Aim of the task:
Since the copy must hold text only, transcribe the data below exactly and omit the images.

Data excerpt:
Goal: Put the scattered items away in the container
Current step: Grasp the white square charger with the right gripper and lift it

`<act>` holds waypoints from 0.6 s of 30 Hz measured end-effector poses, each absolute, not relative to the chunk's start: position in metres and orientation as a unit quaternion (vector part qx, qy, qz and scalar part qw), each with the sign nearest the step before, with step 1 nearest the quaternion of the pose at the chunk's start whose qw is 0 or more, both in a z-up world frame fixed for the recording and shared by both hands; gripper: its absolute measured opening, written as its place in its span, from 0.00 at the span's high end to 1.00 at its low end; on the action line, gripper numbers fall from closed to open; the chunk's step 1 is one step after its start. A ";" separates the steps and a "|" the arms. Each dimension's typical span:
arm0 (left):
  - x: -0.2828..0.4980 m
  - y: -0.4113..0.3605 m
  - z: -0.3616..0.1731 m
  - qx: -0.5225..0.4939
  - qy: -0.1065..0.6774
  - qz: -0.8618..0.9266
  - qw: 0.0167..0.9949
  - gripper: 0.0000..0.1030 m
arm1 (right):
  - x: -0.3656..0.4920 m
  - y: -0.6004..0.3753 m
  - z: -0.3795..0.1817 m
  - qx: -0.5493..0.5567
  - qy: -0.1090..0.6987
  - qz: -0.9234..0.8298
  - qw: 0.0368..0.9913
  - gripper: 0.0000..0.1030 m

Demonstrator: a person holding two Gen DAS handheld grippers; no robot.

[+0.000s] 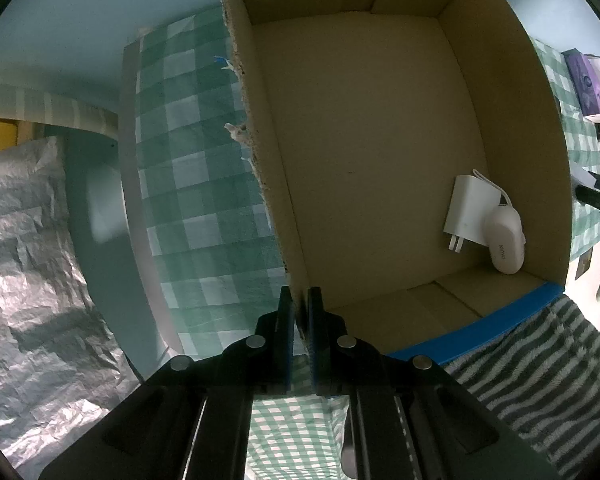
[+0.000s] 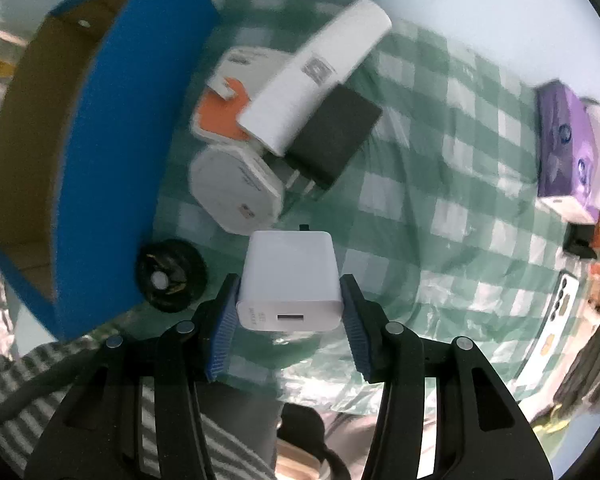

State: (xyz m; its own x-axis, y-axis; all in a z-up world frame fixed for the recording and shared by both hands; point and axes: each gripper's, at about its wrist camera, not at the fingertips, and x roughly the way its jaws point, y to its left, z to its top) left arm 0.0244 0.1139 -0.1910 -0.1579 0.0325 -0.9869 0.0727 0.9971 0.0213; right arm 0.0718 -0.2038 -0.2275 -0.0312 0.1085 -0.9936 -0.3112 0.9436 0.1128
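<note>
My left gripper is shut on the near left wall of the cardboard box, which has blue tape on its rims. Inside the box lie a white plug adapter and a white oval device in the near right corner. My right gripper is shut on a white USB charger and holds it above the green checked cloth. Beyond it lie a black charger, a long white box, a round white case, an orange and white pack and a black coil. The box also shows in the right wrist view at left.
A purple carton stands at the right edge of the cloth, with small clutter near it. A striped towel lies at the box's near side. Crinkled silver foil lies left of the table.
</note>
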 end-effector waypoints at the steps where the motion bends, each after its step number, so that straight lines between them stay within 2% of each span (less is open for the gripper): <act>1: 0.024 0.114 -0.191 0.034 0.761 -0.016 0.648 0.95 | 0.074 -0.204 -0.222 -0.072 0.701 0.154 0.693 0.52; 12: 0.025 0.114 -0.191 0.033 0.761 -0.016 0.648 0.95 | 0.064 -0.191 -0.174 -0.080 0.672 0.203 0.708 0.52; 18: 0.024 0.114 -0.191 0.034 0.761 -0.016 0.648 0.95 | 0.067 -0.153 -0.137 -0.091 0.651 0.238 0.715 0.52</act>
State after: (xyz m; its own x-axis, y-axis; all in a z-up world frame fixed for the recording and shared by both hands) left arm 0.0245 0.1142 -0.1908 -0.1574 0.0305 -0.9871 0.0715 0.9973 0.0194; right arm 0.0668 -0.1529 -0.1374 0.0405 0.2213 -0.9744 -0.4587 0.8704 0.1786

Reply to the exercise:
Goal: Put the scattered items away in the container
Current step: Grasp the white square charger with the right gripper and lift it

`<act>` holds waypoints from 0.6 s of 30 Hz measured end-effector poses, each absolute, not relative to the chunk's start: position in metres and orientation as a unit quaternion (vector part qx, qy, qz and scalar part qw), each with the sign nearest the step before, with step 1 nearest the quaternion of the pose at the chunk's start whose qw is 0 or more, both in a z-up world frame fixed for the recording and shared by both hands; gripper: its absolute measured opening, written as its place in its span, from 0.00 at the span's high end to 1.00 at its low end; on the action line, gripper numbers fall from closed to open; the chunk's step 1 is one step after its start. A ";" separates the steps and a "|" the arms. Each dimension's typical span:
arm0 (left):
  - x: -0.2828..0.4980 m
  - y: -0.4113..0.3605 m
  - z: -0.3616..0.1731 m
  - qx: -0.5225..0.4939
  - qy: -0.1065..0.6774
  - qz: -0.8618..0.9266
  - qw: 0.0167..0.9949
  - gripper: 0.0000..0.1030 m
arm1 (right):
  - x: -0.3656..0.4920 m
  - y: -0.6004..0.3753 m
  - z: -0.3795..0.1817 m
  - qx: -0.5493..0.5567
  - qy: -0.1090..0.6987
  - qz: -0.9234..0.8298
  - qw: 0.0368..0.9913
  - gripper: 0.0000..0.1030 m

Demonstrator: a person holding two Gen DAS handheld grippers; no robot.

[+0.000s] 
[+0.000s] 

State: (xyz m; its own x-axis, y-axis; all in a z-up world frame fixed for the recording and shared by both hands; point and axes: each gripper's, at about its wrist camera, not at the fingertips, and x roughly the way its jaws point, y to its left, z to its top) left arm 0.0244 0.1139 -0.1910 -0.1579 0.0325 -0.9869 0.0727 0.9971 0.0213; right arm 0.0718 -0.2038 -0.2275 -0.0312 0.1085 -0.9936 -0.3112 0.9436 0.1128
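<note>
My left gripper is shut on the near left wall of the cardboard box, which has blue tape on its rims. Inside the box lie a white plug adapter and a white oval device in the near right corner. My right gripper is shut on a white USB charger and holds it above the green checked cloth. Beyond it lie a black charger, a long white box, a round white case, an orange and white pack and a black coil. The box also shows in the right wrist view at left.
A purple carton stands at the right edge of the cloth, with small clutter near it. A striped towel lies at the box's near side. Crinkled silver foil lies left of the table.
</note>
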 end-effector waypoints at the steps where the motion bends, each after its step number, so that straight lines between them stay within 2% of each span (less is open for the gripper): <act>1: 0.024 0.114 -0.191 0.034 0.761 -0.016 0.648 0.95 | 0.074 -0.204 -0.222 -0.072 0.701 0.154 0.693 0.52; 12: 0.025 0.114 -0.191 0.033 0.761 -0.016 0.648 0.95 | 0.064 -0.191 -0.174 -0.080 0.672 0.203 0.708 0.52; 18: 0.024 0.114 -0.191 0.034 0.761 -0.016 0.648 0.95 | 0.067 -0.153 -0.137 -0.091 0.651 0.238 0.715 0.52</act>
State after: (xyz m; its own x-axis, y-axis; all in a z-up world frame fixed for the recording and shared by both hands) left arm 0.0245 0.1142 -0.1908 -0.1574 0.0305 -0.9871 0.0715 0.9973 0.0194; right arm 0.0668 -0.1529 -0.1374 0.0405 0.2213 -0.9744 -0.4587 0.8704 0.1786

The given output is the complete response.